Jaime shares in her own words, her journey of living with kidney disease
My kidney disease journey began when I was pregnant with my third child. I had already had two difficult pregnancies with severe pre-eclampsia. It wasn't until my third pregnancy that things became really difficult. My blood pressure kept rising. I got to 33 weeks and my GP informed me that he had given me the maximum amount of ‘safe’ medication. I went to the hospital and it was decided that the safest option was to deliver my baby early in an effort to reduce my blood pressure. My baby was delivered but my blood pressure didn't drop. I went for numerous tests as the doctors suspected a heart problem, but my heart was fighting fit…

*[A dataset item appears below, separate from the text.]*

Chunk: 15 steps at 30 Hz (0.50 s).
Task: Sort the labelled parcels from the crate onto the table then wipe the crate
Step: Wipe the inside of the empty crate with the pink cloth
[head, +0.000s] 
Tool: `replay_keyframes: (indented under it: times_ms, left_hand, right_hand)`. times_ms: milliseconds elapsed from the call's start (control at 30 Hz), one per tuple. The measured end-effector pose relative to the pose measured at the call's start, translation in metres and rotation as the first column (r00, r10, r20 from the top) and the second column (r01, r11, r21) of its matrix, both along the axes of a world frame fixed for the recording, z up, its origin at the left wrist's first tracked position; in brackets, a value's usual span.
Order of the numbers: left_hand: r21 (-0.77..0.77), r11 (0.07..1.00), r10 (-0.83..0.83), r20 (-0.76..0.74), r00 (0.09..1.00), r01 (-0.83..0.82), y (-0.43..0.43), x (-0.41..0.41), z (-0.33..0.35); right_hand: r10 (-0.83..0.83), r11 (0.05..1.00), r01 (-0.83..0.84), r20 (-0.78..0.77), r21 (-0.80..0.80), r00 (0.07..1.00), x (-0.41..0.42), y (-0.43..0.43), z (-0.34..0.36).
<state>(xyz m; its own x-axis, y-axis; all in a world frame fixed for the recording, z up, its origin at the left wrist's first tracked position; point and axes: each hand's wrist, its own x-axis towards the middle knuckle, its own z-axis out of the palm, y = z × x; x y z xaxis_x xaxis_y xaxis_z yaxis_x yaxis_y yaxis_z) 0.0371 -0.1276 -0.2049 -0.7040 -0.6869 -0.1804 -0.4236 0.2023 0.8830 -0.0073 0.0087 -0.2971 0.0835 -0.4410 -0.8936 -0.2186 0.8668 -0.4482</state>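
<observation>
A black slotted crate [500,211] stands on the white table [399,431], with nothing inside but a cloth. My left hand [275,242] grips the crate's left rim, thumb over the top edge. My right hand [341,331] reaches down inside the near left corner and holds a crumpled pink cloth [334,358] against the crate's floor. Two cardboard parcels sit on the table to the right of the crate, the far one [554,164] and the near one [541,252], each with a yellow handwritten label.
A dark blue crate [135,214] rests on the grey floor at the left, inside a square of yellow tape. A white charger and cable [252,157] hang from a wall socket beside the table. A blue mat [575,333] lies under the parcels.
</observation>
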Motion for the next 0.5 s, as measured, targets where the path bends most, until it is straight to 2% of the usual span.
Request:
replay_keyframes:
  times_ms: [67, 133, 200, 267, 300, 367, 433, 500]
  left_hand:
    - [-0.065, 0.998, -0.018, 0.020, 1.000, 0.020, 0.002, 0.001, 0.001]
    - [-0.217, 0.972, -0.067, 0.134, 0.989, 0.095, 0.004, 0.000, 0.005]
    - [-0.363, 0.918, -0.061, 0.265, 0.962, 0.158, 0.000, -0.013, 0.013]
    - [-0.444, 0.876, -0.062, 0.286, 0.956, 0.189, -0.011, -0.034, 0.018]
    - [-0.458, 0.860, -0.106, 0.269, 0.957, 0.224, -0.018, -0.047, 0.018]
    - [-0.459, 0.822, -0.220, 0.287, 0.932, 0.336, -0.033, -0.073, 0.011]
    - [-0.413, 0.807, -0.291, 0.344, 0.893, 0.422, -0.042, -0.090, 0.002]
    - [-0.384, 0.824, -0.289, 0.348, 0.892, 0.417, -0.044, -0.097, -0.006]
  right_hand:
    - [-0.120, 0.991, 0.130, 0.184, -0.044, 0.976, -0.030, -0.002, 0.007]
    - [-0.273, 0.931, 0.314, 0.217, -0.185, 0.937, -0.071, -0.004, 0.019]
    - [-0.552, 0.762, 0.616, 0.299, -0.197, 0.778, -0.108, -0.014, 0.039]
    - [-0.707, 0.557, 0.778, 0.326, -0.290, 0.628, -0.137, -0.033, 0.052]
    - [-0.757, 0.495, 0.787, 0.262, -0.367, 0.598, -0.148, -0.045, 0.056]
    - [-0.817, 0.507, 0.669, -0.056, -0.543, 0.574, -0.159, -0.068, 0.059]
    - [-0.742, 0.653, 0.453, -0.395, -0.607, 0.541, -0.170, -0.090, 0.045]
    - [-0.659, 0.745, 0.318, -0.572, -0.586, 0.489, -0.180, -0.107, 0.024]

Further testing revealed my kidneys were failing. I remember being numb and I barely remember what was said that day. I hadn’t yet raised my kids. What if something happens to me?
I was 30 years old when I started haemodialysis. My husband became my carer overnight.
My life has been put on hold.
I have now been working hard to get my body prepared for the hope of a future kidney transplant. I am so grateful to the many health care professionals who have been with me on my journey of living with kidney disease. I see the staff at my dialysis unit more than I see a lot of my family and friends.
I was young and healthy and in an instant, my life changed. I want to encourage anyone that is at risk or has minor symptoms to speak with their GP and get a Kidney Health Check. It could save your life.